1. L’Action des Chrétiens pour l’Abolition de la torture au Burundi a appris avec indignation la condamnation de son ex-employé Germain Rukuki à 32 ans de prison ferme, décision rendue ce 26 avril 2018 par le Tribunal de Grande Instance de Ntahangwa.
2. ACAT-Burundi déplore que Germain Rukuki n’ait pas bénéficié des services d’un Avocat garantie par la loi fondamentale, le Code de procédure pénale ainsi que les différents textes internationaux auxquels le Burundi a ratifié lors de son interrogatoire au Service National de Renseignement. Rappelons qu’il a été arrêté chez lui par une trentaine de policiers qui l’ont ensuite conduit dans les geôles du Service National des Renseignements (SNR en sigle).
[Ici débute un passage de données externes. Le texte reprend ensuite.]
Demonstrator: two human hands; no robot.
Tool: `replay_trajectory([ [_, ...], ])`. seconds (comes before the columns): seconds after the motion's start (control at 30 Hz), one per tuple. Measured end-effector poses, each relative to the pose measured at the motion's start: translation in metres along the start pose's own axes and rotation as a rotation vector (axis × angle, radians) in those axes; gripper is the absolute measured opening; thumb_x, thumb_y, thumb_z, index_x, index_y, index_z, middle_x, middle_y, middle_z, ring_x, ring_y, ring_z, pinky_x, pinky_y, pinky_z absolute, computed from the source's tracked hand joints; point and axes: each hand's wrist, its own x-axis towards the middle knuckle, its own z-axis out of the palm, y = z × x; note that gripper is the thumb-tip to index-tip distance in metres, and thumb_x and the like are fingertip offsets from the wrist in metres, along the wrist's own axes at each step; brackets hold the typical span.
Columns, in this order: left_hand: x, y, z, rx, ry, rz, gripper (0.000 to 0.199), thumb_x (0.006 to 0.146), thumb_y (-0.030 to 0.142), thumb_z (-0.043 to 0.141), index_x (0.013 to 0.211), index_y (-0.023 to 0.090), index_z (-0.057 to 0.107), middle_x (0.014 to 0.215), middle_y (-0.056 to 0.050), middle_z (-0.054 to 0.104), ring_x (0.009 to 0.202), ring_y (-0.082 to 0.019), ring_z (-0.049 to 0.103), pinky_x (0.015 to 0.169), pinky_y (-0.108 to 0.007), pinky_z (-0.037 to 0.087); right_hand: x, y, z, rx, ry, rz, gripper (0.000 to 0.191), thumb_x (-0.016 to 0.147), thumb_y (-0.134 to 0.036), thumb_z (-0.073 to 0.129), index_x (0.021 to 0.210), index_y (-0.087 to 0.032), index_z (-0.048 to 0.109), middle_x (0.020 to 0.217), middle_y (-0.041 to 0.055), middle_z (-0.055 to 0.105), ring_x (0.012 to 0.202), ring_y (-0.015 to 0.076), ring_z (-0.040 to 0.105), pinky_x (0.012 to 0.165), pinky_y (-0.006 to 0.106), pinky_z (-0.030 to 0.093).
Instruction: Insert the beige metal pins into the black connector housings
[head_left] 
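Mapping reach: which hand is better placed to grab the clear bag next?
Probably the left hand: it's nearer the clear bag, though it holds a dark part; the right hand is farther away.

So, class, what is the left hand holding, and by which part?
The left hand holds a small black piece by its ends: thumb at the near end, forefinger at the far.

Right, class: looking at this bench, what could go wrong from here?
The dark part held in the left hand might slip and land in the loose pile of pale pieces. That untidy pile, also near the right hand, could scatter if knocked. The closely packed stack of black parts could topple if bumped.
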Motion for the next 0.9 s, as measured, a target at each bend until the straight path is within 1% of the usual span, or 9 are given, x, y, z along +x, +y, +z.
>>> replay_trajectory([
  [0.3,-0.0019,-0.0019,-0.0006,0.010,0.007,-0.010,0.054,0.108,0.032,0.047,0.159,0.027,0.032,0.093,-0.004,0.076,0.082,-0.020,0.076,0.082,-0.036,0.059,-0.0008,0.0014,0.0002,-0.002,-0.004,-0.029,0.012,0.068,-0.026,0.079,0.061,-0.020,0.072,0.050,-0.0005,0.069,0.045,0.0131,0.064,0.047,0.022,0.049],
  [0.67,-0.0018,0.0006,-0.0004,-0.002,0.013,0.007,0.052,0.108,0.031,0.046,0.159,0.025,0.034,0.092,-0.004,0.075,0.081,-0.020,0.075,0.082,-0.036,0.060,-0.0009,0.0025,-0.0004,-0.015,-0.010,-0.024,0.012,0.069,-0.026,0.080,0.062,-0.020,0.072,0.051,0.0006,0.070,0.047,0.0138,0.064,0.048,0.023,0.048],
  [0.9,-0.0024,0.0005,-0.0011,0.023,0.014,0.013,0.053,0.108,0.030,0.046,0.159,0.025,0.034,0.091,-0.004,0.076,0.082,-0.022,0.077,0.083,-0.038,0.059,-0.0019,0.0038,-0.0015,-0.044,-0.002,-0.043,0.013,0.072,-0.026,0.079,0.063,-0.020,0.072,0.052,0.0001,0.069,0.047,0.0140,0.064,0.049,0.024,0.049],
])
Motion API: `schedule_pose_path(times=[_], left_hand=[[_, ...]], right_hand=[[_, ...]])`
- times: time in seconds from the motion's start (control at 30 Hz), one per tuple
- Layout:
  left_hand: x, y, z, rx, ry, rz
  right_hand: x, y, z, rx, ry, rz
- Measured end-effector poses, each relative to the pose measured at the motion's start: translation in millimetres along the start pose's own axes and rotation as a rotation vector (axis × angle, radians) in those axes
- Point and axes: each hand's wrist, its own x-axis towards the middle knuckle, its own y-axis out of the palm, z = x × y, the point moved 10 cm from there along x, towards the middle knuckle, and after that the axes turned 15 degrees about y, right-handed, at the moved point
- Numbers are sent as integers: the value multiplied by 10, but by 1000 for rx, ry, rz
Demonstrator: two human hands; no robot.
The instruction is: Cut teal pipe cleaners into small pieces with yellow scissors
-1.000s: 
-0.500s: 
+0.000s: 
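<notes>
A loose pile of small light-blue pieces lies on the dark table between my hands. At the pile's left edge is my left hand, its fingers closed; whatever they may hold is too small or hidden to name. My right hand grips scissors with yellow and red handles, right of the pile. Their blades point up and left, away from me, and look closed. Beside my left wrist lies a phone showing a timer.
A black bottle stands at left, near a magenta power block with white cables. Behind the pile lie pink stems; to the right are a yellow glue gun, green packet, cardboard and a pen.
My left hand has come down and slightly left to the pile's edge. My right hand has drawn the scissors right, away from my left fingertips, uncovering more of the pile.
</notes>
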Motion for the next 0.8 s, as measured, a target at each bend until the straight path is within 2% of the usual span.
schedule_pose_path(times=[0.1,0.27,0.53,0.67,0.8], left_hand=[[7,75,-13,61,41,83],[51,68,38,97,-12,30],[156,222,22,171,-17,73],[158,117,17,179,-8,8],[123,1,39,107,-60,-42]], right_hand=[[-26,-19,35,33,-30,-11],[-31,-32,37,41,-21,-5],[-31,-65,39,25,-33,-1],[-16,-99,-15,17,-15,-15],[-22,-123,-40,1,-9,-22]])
Il a été par la suite transféré à la prison de Ngozi loin de sa famille pour le soumettre à de mauvaises conditions psychologiques de détention.
3. Quant au fond du dossier, ACAT-Burundi déplore que le Ministère public, par manque de preuves, a d’abord, en août 2017, accusé Germain Rukuki de « rébellion » et d’ « atteinte à la sécurité de l’Etat » pour avoir travaillé avec l’ACAT-Burundi radiée par le gouvernement en 2016, puis alourdit son dossier judiciaire avec de nouvelles infractions qui n’ont pas fait objet d’instruction au moment de la phase pré juridictionnelle ce qui est une entorse au Code de Procédure Pénale et sans qu’aucune preuve matérielle ne soit produite lors de l’audience du 3 avril 2018. Il s’agit des crimes d’ « assassinat de militaires, policiers et civils », de « dégradation des édifices publics et privés » et de « volonté de changer le régime élu démocratiquement ».
4. ACAT-Burundi regrette que les arguments avancés par la défense et appuyés par le droit positif burundais en ce qui concerne la nullité de la procédure n’ont pas été pris en compte par le juge de fond et cet état de fait prouve à suffisance que la condamnation de Germain Rukuki s’inscrit dans le harcèlement des défenseurs des droits de l’homme par la machine gouvernementale mise en marche depuis la crise socio politique de 2015. En effet, les faits évoqués dans son dossier judiciaire sont abusivement placés dans le contexte des violences de 2015 pour manipuler la loi et justifier la lourde condamnation.
5. C’est la raison pour laquelle ACAT-Burundi interpelle les magistrats et en particulier les Juges pour qu’ils disent le droit en rendant des décisions de justice fondées sur le droit en toute indépendance, vis-à-vis de l’Exécutif notamment qui instrumentalise l’appareil judiciaire dans des dossiers à caractère politique comme celui de Germain Rukuki et d’autres défenseurs des droits de l’homme en détention arbitraire.
6. ACAT-Burundi rappelle aussi au Gouvernement que l’Etat du Burundi est tenu de garantir le principe universel selon lequel « Toute personne a droit à ce que sa cause soit entendue équitablement et publiquement par un tribunal compétent, indépendant et impartial, établi par la loi, qui décidera soit du bien-fondé de toute accusation en matière pénale dirigée contre elle … » (Art 14 du Pacte International des Droits Civils et Politiques)
7. ACAT-Burundi demande enfin au Gouvernement du Burundi de libérer sans condition Germain Rukuki du moment que la Justice ne dispose pas d’éléments d’ordre matériel, morale et légal pour justifier sa détention et encore moins sa condamnation.